Alluxio / alluxio

Alluxio, data orchestration for analytics and machine learning in the cloud
https://www.alluxio.io
Apache License 2.0
6.86k stars 2.94k forks source link

hdfs under filesystem not support impersonate #14867

Open gjhkael opened 2 years ago

gjhkael commented 2 years ago

Now, alluxio request hdfs is use the user that login from kerberos, it will leads to HDFS permission leak for alluxio aways use super user to access hdfs. So if hdfs under filesystem support impersonate, it seems solve the problem。

apc999 commented 2 years ago

@gjhkael can you provide more details of this ticket? also will this blog help? https://www.alluxio.io/blog/alluxio-developer-tip-why-am-i-seeing-the-error-user-yarn-is-not-configured-for-any-impersonation-impersonationuser-foo/

gjhkael commented 2 years ago

@apc999 Thanks for you answer, with the blog's guide, we can pass the ugi's user from hadoop client to alluxio server successful. But alluxio server is aways use the user that configure by the property(alluxio.master.principal) to access the under filesystem hdfs and the principal must super user of hdfs. Now, alluxio server can get the real user from hadoop client, we can pass it to hdfs with some makeovers.

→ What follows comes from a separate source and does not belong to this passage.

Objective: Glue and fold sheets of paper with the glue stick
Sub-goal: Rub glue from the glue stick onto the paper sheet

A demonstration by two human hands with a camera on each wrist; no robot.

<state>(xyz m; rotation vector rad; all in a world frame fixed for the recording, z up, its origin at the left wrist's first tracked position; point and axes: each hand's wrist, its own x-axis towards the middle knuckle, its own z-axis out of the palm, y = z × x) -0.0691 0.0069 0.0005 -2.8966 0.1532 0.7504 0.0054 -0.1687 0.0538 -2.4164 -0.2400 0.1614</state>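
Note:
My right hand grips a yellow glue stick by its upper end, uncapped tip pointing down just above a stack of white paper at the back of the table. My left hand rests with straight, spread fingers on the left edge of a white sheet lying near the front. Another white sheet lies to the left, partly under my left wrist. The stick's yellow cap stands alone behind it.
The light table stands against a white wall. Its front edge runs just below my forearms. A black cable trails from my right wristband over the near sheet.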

apc999 commented 2 years ago

Are you trying to Kerberos HDFS as Alluxio UFS? this is fully supported in Alluxio enterprise. Not sure if it can work as expected with Alluxio open source edition

gjhkael commented 2 years ago

14919

beinan commented 2 years ago

@gjhkael thank you for the PR!
Looks like you're asking alluxio to take the username defined in alluxio.master.principal as a PROXY user, and then for any ops from alluxio to hdfs, alluxio server should impersonate to the UGI user (the user passed in by hdfs client).

I can see the benefits of this UFS impersonation behavior. As we discussed offline, I'm not sure if it should be an enterprise edition only feature or not. We might need check it with our product manager.

github-actions[bot] commented 1 year ago

This issue has been automatically marked as stale because it has not had recent activity. It will be closed in two weeks if no further activity occurs. Thank you for your contributions.